- EXERCISE PROMPT -
Go through the listing below and state how many of its lines include "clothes". Write only that number.

━━━━━━━━

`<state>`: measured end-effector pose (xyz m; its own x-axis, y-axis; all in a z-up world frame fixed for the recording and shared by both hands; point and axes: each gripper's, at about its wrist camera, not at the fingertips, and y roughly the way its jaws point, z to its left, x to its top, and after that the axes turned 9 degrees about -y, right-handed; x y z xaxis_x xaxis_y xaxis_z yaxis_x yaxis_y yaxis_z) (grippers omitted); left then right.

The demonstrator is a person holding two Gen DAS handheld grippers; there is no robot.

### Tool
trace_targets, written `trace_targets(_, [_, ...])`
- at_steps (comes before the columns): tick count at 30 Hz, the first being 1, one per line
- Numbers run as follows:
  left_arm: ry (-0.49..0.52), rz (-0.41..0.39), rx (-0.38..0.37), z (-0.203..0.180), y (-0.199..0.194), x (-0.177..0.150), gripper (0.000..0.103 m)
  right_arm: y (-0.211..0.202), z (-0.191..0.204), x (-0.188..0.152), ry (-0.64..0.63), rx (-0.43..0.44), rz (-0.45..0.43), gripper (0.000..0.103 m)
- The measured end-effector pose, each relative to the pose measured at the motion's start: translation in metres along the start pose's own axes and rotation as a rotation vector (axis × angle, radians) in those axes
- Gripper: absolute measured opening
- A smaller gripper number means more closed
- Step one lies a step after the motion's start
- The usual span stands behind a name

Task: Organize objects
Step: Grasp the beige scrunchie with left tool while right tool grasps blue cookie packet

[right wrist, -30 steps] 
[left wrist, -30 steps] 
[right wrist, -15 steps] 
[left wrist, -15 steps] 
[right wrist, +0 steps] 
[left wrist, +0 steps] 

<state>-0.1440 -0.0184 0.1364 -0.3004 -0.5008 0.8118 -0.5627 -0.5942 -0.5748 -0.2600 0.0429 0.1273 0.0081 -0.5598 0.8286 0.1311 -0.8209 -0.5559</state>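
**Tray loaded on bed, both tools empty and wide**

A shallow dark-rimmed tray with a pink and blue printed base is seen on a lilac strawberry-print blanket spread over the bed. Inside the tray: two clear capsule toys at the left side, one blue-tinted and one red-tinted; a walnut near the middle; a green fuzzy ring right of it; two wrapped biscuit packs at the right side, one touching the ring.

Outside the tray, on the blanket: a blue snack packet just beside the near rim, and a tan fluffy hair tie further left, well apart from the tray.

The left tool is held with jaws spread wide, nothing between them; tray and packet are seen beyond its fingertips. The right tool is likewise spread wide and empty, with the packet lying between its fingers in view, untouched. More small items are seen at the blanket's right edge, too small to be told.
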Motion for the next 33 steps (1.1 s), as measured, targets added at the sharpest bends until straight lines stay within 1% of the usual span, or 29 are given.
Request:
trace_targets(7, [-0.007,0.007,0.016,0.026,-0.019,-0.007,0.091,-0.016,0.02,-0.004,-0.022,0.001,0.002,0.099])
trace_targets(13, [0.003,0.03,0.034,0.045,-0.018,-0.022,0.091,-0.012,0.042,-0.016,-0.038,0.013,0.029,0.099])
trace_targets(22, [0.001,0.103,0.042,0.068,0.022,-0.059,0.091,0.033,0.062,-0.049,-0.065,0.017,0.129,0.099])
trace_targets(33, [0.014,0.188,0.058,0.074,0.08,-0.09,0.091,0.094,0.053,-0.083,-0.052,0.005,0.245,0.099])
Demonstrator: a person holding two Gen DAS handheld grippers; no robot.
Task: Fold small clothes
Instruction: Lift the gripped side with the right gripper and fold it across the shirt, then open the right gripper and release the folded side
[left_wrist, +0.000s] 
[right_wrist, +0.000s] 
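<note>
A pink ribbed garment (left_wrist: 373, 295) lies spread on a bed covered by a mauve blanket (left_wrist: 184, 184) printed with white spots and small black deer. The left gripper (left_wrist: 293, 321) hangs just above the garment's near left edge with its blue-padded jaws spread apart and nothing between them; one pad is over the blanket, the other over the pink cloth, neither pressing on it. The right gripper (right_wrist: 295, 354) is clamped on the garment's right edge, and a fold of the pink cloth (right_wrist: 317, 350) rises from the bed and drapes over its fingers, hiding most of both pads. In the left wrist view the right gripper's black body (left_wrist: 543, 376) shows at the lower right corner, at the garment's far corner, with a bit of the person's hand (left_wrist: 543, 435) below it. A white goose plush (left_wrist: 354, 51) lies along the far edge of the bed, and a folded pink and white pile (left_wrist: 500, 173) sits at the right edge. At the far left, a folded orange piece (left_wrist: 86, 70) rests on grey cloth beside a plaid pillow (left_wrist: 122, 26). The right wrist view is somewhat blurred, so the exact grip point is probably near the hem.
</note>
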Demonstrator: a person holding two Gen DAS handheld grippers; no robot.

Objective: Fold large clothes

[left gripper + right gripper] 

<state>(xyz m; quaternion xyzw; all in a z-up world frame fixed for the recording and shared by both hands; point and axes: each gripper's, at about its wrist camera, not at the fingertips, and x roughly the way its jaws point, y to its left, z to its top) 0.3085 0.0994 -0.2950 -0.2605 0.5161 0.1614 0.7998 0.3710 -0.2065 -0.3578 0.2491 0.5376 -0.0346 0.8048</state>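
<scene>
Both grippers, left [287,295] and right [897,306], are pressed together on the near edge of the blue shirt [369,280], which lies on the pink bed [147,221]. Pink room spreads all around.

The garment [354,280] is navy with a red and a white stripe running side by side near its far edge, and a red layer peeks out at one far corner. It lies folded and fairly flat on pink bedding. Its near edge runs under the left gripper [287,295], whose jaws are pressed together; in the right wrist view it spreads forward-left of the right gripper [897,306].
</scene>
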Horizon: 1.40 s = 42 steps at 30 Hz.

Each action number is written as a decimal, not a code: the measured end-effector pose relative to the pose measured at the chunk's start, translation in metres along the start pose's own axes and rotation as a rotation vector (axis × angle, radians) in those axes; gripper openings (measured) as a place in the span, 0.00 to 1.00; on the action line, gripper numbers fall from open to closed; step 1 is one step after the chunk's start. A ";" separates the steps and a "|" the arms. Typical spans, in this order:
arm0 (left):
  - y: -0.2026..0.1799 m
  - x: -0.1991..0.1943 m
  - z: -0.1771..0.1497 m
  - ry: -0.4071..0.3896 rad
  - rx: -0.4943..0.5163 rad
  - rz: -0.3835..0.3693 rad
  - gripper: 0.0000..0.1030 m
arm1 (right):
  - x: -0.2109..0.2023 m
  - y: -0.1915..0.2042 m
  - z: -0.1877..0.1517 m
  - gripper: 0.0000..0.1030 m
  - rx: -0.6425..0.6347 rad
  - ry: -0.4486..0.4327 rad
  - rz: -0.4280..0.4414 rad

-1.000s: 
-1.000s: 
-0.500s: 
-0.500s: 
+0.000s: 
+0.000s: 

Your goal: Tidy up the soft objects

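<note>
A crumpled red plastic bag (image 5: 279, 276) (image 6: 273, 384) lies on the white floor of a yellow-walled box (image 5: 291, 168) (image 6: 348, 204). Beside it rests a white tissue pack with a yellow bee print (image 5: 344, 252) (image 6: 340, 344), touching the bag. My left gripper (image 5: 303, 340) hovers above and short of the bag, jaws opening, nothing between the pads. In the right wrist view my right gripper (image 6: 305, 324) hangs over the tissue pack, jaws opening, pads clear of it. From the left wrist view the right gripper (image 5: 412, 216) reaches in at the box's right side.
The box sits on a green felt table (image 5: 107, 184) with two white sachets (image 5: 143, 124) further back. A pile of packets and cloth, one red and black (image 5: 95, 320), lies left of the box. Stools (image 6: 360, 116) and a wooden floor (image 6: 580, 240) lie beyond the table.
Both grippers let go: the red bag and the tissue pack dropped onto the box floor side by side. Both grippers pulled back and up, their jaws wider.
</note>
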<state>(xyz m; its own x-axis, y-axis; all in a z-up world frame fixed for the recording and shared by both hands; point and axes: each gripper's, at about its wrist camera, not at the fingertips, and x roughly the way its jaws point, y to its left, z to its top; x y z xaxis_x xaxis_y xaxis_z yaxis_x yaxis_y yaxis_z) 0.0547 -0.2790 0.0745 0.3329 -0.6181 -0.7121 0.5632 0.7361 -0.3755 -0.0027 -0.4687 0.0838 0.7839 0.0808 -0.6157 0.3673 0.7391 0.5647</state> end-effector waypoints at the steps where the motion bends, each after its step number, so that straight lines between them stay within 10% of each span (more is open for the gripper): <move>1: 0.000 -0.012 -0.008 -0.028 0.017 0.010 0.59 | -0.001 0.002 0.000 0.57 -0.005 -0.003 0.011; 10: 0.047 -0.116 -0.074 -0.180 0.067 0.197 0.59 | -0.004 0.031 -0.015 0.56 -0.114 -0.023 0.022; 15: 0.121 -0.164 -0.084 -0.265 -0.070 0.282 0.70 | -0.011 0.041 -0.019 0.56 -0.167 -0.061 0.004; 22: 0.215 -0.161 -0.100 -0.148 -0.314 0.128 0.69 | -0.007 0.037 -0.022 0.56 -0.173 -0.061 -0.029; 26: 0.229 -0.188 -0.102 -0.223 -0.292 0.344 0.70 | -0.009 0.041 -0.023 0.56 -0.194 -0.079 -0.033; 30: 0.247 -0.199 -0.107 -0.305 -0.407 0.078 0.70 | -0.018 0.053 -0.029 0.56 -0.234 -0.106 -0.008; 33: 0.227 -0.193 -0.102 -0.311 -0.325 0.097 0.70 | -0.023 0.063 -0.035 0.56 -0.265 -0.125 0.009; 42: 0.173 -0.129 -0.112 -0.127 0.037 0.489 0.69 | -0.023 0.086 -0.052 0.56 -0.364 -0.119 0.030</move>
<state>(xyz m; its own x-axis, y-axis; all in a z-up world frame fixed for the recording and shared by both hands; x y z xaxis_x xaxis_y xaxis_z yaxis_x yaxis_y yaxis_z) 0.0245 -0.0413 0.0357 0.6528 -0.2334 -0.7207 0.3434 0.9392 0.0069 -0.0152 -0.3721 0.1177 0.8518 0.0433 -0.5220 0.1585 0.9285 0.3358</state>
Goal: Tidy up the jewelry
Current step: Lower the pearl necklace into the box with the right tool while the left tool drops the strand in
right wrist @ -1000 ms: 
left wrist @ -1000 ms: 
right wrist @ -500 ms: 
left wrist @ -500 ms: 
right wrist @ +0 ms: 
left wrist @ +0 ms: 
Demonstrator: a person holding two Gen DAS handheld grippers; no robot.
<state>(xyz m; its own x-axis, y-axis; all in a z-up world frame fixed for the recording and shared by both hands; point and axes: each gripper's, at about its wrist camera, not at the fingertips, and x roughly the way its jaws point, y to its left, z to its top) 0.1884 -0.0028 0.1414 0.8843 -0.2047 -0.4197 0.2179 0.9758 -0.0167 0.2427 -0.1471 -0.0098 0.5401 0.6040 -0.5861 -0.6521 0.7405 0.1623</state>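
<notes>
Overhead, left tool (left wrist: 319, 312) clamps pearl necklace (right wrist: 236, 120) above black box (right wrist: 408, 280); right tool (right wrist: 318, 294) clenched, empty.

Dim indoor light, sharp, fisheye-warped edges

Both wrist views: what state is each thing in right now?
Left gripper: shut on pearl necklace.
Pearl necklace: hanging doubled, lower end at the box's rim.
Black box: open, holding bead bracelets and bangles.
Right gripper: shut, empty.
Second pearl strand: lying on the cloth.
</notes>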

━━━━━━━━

- SOLUTION TO THIS EXERCISE -
2